Transcribe the listing from its top line through the line with "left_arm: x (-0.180". Keep it exact, both ends included, and add nothing.

▸ INFORMATION SUPPLIED
*** Block opens ***

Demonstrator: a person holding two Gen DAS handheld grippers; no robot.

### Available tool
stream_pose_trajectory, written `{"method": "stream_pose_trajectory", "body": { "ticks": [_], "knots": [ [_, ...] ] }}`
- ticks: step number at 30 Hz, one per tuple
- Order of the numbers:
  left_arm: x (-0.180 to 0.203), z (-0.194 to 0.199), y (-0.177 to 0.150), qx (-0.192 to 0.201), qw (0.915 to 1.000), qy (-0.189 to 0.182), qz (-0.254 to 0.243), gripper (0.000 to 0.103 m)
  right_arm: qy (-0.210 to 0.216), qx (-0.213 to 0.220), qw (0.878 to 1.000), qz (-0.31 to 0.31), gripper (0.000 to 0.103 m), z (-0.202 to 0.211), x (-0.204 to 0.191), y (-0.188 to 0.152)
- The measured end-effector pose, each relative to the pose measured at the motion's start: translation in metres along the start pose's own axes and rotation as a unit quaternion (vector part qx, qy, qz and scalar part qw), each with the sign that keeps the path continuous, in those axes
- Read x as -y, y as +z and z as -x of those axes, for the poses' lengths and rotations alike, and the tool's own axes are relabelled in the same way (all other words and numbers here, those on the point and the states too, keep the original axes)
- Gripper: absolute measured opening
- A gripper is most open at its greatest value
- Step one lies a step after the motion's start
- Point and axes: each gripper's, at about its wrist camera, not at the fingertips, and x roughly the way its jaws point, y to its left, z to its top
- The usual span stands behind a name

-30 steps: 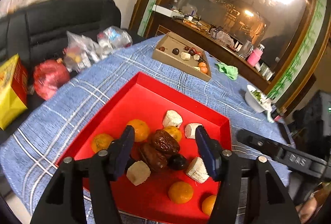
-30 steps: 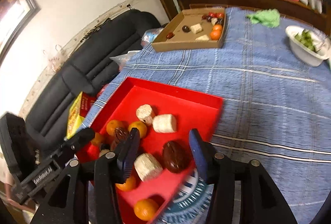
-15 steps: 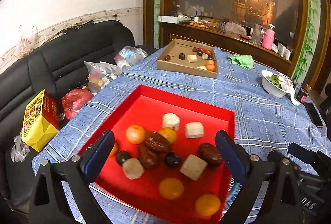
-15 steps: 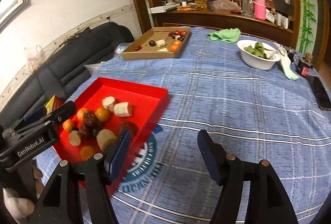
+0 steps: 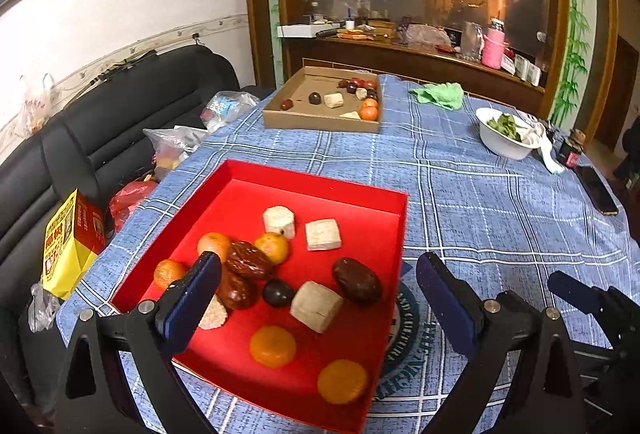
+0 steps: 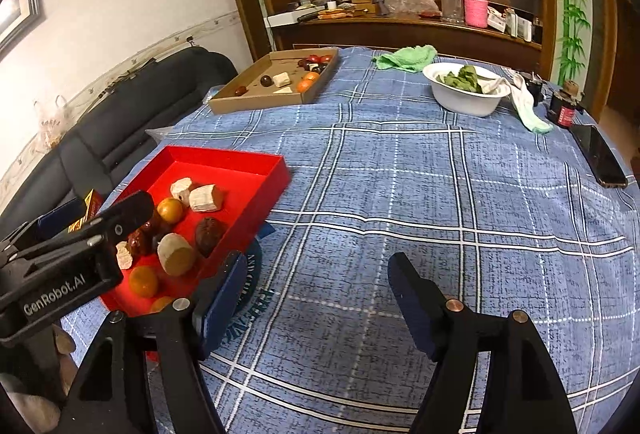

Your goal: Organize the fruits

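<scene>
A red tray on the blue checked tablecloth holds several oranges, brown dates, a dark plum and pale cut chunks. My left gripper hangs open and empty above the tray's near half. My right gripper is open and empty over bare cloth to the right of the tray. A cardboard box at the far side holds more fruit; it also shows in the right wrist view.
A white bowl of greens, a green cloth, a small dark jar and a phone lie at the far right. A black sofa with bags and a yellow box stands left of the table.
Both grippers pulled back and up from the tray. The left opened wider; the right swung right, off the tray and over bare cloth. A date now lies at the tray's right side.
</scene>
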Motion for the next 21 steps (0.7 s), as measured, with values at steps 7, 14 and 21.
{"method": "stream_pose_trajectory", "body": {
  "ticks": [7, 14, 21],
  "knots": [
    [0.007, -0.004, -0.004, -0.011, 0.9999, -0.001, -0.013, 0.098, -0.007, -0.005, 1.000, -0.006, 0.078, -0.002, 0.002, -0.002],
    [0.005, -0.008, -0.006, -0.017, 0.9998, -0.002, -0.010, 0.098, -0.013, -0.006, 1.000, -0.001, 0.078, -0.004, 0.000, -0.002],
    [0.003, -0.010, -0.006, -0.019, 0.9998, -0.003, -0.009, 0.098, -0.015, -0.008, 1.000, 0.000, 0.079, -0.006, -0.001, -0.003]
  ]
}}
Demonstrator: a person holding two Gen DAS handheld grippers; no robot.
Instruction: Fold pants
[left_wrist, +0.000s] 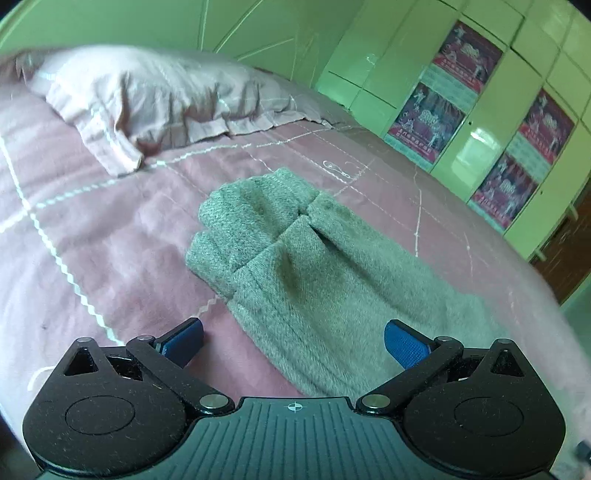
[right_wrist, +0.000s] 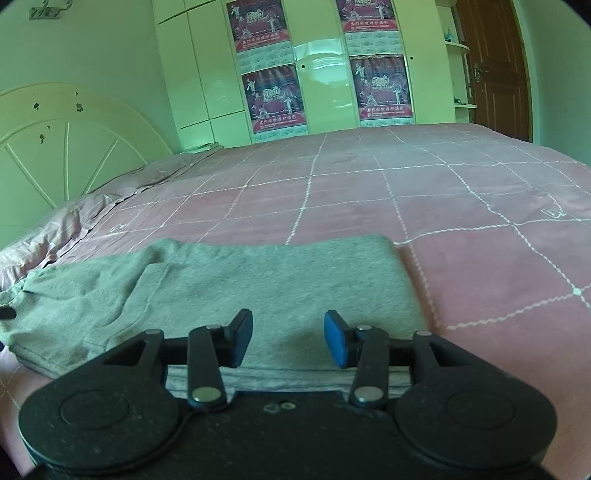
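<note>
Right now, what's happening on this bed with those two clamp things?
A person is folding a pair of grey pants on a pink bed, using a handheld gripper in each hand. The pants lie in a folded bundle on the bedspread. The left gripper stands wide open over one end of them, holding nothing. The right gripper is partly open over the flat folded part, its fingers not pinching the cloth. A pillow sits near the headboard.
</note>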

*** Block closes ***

▸ ANSWER SECTION
Demonstrator: a person holding two Gen DAS handheld grippers; no robot.

### Available tool
stream_pose_trajectory, written `{"method": "stream_pose_trajectory", "body": { "ticks": [_], "knots": [ [_, ...] ] }}`
- ticks: step number at 30 Hz, one per tuple
- Order of the numbers:
  left_arm: x (-0.180 to 0.203), z (-0.194 to 0.199), y (-0.177 to 0.150), qx (-0.192 to 0.201), qw (0.915 to 1.000), qy (-0.189 to 0.182), qz (-0.254 to 0.243), gripper (0.000 to 0.103 m)

The exercise has been answered, and the work is done.